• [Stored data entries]
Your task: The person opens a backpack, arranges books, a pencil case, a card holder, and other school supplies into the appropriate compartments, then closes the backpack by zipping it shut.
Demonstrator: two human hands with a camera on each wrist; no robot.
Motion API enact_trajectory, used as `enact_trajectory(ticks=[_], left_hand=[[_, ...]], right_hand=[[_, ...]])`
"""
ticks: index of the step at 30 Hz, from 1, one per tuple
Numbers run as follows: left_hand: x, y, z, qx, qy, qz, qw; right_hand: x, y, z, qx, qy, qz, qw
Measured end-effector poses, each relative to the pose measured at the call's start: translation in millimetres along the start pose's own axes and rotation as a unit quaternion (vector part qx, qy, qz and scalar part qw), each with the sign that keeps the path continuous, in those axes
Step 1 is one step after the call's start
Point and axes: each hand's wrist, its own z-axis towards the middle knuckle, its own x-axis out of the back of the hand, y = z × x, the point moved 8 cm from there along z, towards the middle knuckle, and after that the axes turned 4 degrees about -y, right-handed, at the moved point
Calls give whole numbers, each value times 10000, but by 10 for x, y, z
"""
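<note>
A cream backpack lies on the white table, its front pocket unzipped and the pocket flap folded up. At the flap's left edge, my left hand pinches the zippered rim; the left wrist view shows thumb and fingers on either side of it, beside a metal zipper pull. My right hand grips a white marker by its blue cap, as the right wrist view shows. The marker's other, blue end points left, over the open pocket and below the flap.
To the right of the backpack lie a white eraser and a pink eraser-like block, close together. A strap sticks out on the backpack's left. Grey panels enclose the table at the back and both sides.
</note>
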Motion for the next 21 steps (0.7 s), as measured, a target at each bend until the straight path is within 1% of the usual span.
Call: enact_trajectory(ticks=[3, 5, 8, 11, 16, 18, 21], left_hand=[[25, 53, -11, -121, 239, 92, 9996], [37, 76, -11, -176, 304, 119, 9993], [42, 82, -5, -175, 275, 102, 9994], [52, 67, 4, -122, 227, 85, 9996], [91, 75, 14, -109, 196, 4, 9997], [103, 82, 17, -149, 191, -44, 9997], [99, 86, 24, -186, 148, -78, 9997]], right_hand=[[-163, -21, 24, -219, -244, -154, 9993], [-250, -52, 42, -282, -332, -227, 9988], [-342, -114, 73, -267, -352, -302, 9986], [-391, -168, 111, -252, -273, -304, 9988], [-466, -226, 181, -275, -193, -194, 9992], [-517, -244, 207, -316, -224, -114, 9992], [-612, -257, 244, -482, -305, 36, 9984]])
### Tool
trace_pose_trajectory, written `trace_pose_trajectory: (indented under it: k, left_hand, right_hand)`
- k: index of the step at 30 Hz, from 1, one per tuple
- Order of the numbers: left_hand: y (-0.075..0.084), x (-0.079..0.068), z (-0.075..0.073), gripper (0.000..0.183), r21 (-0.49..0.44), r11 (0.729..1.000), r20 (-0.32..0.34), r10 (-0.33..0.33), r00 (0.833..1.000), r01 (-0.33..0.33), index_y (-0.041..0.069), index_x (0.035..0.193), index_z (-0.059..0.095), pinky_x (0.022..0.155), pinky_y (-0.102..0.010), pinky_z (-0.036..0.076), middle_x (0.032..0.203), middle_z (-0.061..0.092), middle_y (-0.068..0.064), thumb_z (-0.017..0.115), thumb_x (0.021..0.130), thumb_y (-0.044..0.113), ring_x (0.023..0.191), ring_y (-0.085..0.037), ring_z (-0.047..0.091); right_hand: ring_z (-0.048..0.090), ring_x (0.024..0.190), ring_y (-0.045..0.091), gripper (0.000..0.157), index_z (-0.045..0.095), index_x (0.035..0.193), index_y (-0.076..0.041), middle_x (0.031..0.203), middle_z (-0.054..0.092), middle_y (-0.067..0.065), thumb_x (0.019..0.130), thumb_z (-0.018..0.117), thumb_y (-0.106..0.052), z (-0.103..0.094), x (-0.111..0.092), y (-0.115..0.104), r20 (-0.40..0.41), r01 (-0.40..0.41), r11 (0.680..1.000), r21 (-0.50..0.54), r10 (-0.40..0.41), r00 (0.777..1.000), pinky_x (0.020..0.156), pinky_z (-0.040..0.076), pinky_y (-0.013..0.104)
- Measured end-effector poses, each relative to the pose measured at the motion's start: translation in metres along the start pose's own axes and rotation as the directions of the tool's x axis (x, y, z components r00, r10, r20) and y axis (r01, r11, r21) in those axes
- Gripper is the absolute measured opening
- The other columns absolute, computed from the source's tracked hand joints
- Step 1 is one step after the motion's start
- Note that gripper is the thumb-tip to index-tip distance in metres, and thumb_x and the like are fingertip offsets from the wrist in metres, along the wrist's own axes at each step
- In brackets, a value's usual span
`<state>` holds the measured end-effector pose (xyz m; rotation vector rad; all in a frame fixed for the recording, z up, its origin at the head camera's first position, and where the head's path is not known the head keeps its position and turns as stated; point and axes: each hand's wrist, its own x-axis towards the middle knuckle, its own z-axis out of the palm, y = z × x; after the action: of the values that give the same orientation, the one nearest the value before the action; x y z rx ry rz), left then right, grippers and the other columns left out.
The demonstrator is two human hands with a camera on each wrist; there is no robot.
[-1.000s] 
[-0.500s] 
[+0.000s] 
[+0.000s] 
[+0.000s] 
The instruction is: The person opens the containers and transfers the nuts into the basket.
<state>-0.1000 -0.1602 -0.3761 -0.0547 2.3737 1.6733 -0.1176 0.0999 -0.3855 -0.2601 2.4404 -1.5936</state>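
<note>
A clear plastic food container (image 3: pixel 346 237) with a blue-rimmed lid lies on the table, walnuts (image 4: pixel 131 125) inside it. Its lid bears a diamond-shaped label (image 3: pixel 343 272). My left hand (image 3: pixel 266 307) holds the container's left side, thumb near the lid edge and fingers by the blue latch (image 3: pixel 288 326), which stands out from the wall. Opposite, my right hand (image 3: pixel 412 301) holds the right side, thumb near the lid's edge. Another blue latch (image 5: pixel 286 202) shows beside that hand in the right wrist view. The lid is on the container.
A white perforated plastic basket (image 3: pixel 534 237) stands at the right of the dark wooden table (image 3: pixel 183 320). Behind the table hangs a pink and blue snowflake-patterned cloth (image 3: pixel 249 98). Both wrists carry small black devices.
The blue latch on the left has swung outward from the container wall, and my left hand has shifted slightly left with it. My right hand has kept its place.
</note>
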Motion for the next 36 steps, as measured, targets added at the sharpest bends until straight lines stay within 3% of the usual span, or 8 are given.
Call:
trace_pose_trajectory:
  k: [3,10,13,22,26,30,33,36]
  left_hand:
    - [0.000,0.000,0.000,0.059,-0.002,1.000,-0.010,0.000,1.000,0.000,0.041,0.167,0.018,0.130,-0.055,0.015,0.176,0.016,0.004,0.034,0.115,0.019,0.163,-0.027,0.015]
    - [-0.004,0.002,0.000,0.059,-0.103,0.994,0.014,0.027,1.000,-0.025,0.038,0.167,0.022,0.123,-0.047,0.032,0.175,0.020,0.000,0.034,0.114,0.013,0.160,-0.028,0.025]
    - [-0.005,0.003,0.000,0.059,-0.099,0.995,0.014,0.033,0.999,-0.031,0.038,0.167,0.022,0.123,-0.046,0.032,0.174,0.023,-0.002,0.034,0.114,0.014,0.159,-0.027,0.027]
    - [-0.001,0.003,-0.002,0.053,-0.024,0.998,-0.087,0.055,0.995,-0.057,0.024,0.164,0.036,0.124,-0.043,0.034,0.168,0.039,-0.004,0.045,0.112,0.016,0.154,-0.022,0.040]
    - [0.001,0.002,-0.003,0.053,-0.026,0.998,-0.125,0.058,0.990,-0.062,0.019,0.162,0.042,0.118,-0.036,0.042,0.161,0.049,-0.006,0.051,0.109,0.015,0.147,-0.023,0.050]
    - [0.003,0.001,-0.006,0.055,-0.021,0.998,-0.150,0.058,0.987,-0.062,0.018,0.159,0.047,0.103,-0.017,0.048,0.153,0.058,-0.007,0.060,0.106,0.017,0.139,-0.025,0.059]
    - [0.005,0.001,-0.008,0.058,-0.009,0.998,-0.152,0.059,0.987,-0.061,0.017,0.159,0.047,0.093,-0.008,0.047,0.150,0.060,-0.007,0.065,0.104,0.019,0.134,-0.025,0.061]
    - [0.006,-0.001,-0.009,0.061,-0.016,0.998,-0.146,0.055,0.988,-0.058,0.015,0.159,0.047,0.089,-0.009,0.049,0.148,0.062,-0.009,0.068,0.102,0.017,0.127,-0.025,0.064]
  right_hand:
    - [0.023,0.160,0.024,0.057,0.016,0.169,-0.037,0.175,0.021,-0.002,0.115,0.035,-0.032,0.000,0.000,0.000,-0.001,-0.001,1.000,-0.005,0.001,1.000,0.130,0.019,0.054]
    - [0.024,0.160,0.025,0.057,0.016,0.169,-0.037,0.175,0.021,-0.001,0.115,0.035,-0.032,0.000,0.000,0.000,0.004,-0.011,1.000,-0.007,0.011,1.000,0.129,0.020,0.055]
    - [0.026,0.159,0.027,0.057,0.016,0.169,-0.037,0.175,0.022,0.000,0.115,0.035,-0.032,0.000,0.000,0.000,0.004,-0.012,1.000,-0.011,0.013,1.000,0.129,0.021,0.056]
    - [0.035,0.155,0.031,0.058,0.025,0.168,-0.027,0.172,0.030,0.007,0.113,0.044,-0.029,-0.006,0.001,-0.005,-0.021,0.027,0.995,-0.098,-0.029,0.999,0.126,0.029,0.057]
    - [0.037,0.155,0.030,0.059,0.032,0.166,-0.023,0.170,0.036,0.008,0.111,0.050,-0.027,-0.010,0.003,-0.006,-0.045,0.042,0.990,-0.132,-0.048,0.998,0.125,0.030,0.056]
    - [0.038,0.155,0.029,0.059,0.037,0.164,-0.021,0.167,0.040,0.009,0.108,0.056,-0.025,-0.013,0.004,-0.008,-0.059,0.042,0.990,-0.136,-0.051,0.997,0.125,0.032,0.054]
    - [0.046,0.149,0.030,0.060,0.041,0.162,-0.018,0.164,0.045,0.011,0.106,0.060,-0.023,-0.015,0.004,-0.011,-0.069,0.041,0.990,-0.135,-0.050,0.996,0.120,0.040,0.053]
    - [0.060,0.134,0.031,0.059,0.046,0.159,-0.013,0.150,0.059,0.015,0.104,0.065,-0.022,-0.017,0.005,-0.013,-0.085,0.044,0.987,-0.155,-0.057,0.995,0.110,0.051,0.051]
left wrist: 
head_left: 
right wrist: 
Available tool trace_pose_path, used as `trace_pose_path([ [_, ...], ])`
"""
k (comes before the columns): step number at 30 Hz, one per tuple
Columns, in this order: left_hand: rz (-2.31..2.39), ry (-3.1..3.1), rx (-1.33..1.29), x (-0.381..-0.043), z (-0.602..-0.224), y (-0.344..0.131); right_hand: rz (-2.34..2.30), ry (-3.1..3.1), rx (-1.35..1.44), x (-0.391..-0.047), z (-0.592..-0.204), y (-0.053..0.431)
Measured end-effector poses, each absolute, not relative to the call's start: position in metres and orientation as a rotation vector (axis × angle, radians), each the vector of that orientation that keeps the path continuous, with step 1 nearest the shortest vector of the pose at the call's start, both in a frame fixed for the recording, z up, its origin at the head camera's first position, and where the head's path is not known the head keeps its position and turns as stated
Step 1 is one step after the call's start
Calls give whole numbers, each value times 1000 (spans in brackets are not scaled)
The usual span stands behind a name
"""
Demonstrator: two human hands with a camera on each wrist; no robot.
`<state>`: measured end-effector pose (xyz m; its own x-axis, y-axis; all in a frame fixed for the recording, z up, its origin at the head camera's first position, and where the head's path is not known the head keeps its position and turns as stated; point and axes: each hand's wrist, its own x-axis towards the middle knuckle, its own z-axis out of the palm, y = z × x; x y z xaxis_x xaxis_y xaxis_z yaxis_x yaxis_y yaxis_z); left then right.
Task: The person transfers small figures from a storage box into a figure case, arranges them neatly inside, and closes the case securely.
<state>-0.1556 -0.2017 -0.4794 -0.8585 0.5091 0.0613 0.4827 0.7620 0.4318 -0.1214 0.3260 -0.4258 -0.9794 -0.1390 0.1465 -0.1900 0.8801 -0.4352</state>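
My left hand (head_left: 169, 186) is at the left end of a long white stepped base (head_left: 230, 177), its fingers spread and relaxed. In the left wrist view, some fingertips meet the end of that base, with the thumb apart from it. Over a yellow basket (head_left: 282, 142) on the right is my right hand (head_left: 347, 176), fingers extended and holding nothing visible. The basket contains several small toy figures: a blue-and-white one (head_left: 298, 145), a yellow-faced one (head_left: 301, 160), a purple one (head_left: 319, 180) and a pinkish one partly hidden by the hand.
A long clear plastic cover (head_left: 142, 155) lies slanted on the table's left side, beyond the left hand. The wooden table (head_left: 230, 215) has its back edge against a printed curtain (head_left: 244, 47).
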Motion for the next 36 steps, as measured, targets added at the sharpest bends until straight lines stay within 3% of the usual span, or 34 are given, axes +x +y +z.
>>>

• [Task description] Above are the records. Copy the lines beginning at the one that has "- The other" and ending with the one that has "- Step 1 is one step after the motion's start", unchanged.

• [Result of this task]
- The other columns absolute, computed from the source's tracked hand joints
- Step 1 is one step after the motion's start

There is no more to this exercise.